In 1865, Karl Marx postulated that the value of any commodity is determined by the amount of labor that was required to produce that commodity. Few, if any, economic theories have proven to be more completely wrong. As Ronald Baker points out in his book Professional’s Guide to Value Pricing, if “the labor theory of value was correct, a diamond found in a mine would be of no greater value than a rock found right next to it, since each took an equal amount of ‘billable hours’ to locate.”

Marx himself recognized one of the great flaws in his theory when he wrote that “the lazier a man, or the clumsier a man, the more valuable his commodity because of the greater the time of labour required for finishing the commodity.” Marx tried — unsuccessfully — to circumvent his own theory because of this flaw.

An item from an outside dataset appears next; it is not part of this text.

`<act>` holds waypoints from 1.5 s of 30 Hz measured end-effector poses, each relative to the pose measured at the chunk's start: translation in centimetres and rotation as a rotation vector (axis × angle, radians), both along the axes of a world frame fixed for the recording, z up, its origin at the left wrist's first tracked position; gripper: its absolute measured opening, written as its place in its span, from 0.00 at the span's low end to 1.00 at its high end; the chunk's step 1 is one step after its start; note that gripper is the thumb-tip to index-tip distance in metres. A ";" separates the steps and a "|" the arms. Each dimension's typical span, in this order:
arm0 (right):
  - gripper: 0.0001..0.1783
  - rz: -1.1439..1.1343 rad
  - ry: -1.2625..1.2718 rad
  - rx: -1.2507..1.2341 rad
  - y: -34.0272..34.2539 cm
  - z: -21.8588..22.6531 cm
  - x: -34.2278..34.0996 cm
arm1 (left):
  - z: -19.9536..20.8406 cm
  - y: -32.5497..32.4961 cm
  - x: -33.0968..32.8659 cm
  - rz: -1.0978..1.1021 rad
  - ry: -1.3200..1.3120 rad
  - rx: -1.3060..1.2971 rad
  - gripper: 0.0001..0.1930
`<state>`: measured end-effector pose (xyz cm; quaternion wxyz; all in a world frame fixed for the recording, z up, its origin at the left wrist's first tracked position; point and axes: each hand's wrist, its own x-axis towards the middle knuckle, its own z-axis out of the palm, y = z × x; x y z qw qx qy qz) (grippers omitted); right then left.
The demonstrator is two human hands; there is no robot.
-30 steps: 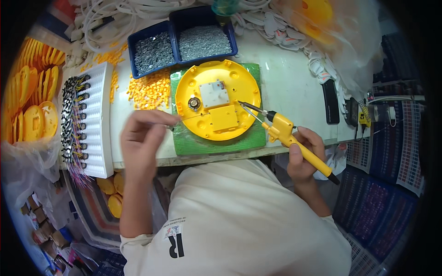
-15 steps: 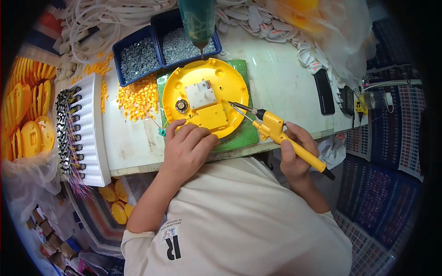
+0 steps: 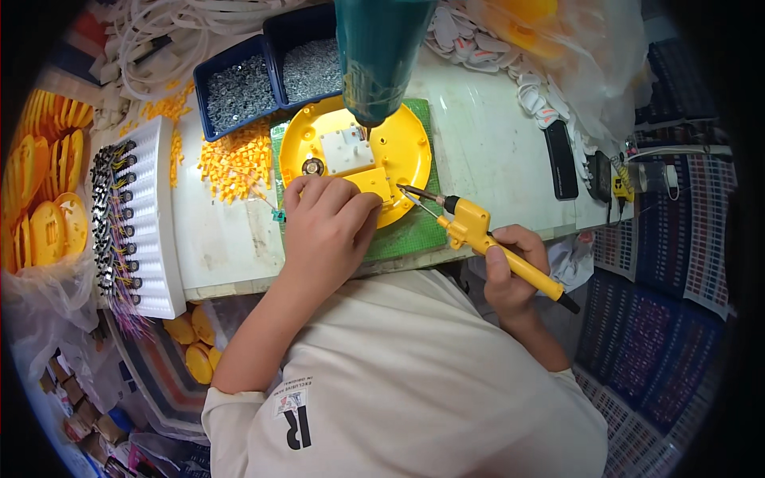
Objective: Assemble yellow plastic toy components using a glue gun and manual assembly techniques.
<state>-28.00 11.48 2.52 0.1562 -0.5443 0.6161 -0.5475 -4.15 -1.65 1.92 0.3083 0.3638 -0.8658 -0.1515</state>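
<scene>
A round yellow plastic shell (image 3: 412, 151) lies on a green mat (image 3: 426, 231). Inside it sit a white box-shaped module (image 3: 343, 153), a small round speaker-like part (image 3: 313, 166) and a yellow rectangular box (image 3: 368, 183). My left hand (image 3: 328, 223) rests over the shell's near side with bent fingers drawn together at the yellow box; its fingertips, and whatever they pinch, are hidden. My right hand (image 3: 510, 279) grips a yellow soldering iron (image 3: 470, 223) with a solder feed tube. Its tip reaches into the shell, at the right end of the yellow box.
Overhead hangs a teal electric screwdriver (image 3: 378, 56), covering part of the shell. Blue bins (image 3: 279, 99) of small metal parts stand behind. Orange pieces (image 3: 235, 163) and a white foam tray (image 3: 163, 231) of wired parts lie left. A black phone-like slab (image 3: 562, 159) lies right.
My left hand has moved up over the shell's near edge, its fingers now more bent. The screwdriver appears larger and lower, covering more of the shell. The soldering iron has barely shifted.
</scene>
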 end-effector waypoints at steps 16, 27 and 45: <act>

As a consumer of legal (or any other professional) services you are almost certainly paying for those services on the basis of an agreed hourly rate times the number of hours required to provide that service. The basis for this standard is that it is easily measured and presumably the purchaser can compare one service provider’s cost to another by comparing the hourly rate. For the same reasons that Marx’s labor theory of value fails in commodity valuation, the hourly billing system for the valuation of legal services fails. You are not paying for value — or a price based upon value. You are paying for the professional’s time. The problem is exarcerbated by the fact that the professional’s hourly rate may or may not have any correlation to the value provided.

Undoubtedly, the more professional time required to perform a service the higher the cost to the professional or her firm. This cost is relevant to our discussion but it is not a measure of value. The major relevance of cost based upon billable hours is that virtually all legal services are provided on that basis so it provides a comparison. For instance, I may prefer an iPhone to an Android phone because of some perceived value. However, if I can purchase almost the same value for significantly less cost I may decide the value enhancement is not worth the additional cost and buy an Android.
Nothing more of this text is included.